My husband got a new job in New Delhi; hence my five year old son and I also moved from Tokyo (Japan) to New Delhi (India) at the end of January, 2007. Prior to relocation, our primary concern rested on our son's education and his adjustment to the new environment. However, now we believe that living in New Delhi is one of the best gifts that we could give to our son, while it poses a different set of challenges to us, as parents.

As India going through a rapid economic growth, the socio-cultural as well as socio-economic environment of Delhi, the capital of India, is getting diversified, including that of expatriate community.

As for my son, he is mingled with a multinational body of friends in his kindergarten classroom at the American School, which accommodates a large number of students from various countries, their parents being diplomats, business people, or working for NGOs. My son loves going to the kindergarten everyday, albeit his nil English proficiency.

As for our housing, we live on the second floor of a three-story house where the landlord (Indian Sikh family, the owner wearing the turban) lives on the first floor, and a family from Saudi Arabia (Muslim family) on the third floor. In front of our house, there is a community children's park where Indian children play cricket early in the morning and late in the evening, when it is cool outside.

Once we leave our home or school, we face the realities of urban Indian society. One Saturday, we were invited over to my son's classmate's birthday party, which was held at their residence, which looked like a palace; on our way back home, some children on the street were knocking on our car windows, begging for money or selling newspapers or whatnot, as usual.

Coming from a comparatively homogeneous country like Japan, my son has numerous questions upon his arrival to New Delhi. Why are some children on the street? Where are their parents? Why are we not giving money to those poor children? Why can't we live in a house like my classmate, a house with a huge soccer field? Why do Sikh people wear turbans and why can't they get their hair cut? Why is the Muslim woman upstairs all in black? What is our religion, then? Why are many people vegetarians and can't eat meat? Why didn't the plumber or electrician show up today even though he said he would?

As parents, we try to learn and understand the local culture and protocol together with my son. Concurrently, it requires some contemplation on our part to give age-appropriate and prudent answers to many of his simple questions, as we live in dual realities; that of expatriates and that of locals.
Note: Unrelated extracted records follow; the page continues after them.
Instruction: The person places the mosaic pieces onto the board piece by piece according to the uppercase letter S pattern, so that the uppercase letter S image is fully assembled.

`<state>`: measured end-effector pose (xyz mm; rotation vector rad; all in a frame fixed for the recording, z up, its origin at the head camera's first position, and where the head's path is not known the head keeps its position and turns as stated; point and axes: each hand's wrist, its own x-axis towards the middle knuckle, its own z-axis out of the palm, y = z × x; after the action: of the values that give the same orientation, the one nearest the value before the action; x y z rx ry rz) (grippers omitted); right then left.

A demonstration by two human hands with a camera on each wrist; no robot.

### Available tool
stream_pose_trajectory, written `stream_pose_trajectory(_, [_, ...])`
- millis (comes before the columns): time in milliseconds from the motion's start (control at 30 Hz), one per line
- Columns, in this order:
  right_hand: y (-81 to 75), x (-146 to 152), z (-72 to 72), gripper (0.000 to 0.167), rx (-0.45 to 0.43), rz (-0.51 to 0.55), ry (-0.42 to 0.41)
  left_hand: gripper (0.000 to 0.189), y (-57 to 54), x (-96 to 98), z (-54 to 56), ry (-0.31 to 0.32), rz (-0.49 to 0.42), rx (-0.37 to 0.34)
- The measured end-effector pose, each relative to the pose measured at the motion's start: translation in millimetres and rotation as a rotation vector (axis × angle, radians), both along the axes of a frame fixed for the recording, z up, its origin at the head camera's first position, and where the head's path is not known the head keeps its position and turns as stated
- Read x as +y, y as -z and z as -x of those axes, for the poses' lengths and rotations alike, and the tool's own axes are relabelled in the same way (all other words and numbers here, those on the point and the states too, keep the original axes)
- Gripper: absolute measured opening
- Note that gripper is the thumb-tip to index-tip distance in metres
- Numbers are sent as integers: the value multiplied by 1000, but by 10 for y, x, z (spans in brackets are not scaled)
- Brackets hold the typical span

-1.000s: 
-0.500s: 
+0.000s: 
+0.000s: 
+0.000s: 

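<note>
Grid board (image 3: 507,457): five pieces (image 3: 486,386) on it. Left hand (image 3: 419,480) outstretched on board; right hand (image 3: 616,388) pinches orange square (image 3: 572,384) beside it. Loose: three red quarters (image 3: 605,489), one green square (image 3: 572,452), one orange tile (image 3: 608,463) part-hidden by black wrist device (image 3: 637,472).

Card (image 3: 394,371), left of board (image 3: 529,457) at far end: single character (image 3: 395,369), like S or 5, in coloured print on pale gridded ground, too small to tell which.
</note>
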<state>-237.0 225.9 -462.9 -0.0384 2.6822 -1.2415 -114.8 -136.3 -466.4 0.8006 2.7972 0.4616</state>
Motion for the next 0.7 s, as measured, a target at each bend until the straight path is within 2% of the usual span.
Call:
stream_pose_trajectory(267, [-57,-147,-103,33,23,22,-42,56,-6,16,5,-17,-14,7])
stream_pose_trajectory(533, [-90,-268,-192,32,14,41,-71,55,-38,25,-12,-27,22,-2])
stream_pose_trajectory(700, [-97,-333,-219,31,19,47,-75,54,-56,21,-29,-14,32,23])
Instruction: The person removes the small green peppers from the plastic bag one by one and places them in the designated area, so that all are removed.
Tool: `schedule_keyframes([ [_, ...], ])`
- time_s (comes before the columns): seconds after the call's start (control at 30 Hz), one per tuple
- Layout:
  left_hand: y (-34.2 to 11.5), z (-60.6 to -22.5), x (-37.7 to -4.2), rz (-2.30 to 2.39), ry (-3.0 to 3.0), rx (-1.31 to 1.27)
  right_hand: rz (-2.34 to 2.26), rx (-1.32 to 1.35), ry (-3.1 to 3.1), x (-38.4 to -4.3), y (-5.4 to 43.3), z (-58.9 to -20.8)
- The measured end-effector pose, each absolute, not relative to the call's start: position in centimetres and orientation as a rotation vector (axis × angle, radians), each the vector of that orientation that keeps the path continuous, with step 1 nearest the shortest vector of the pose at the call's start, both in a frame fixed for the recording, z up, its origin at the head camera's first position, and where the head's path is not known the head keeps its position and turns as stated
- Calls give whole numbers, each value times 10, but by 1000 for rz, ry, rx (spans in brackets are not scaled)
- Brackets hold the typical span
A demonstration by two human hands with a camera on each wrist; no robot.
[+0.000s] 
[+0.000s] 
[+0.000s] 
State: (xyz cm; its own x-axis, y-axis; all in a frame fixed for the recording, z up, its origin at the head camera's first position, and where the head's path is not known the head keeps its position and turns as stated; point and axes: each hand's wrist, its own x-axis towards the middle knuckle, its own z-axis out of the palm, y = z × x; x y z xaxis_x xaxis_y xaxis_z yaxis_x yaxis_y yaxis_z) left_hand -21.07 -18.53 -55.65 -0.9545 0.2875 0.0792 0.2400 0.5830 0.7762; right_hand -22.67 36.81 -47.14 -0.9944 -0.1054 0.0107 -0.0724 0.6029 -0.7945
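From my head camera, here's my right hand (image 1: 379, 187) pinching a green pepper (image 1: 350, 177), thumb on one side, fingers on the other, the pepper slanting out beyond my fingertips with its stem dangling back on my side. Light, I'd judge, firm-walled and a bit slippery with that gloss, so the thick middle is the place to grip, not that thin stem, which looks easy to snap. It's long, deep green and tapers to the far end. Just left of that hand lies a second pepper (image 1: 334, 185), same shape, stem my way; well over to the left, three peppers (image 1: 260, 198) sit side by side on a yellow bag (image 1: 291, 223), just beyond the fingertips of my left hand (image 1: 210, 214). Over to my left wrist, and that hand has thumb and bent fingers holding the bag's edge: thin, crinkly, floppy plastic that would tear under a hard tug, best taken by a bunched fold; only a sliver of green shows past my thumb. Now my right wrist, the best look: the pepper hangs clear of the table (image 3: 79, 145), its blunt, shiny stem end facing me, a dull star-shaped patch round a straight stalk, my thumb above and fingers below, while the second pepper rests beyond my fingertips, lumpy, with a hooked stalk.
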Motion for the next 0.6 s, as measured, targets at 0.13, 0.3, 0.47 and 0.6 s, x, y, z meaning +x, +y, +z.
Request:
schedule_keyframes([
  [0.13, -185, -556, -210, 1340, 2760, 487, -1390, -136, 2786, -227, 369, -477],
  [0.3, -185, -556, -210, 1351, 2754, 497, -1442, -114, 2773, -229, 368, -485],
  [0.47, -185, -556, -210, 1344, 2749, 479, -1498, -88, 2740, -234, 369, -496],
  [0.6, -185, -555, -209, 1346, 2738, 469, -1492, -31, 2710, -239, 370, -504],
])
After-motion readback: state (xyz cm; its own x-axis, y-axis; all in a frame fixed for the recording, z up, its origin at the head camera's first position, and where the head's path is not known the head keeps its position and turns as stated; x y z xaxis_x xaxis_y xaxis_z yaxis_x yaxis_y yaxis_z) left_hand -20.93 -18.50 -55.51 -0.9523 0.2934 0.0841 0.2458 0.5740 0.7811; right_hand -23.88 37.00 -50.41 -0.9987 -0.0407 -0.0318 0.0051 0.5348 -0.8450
An expatriate's parent at the kindergarten said to me, "Living in New Delhi at this time of the history is one of the best gifts that we can give to our children." I totally agree. But I also believe that it is up to parents to make the most of our children's experiences. As for me, my son's innocent questions drawn from his attentive observations remind me of the gravity of our way of being parents, expatriates, and global citizens here in New Delhi.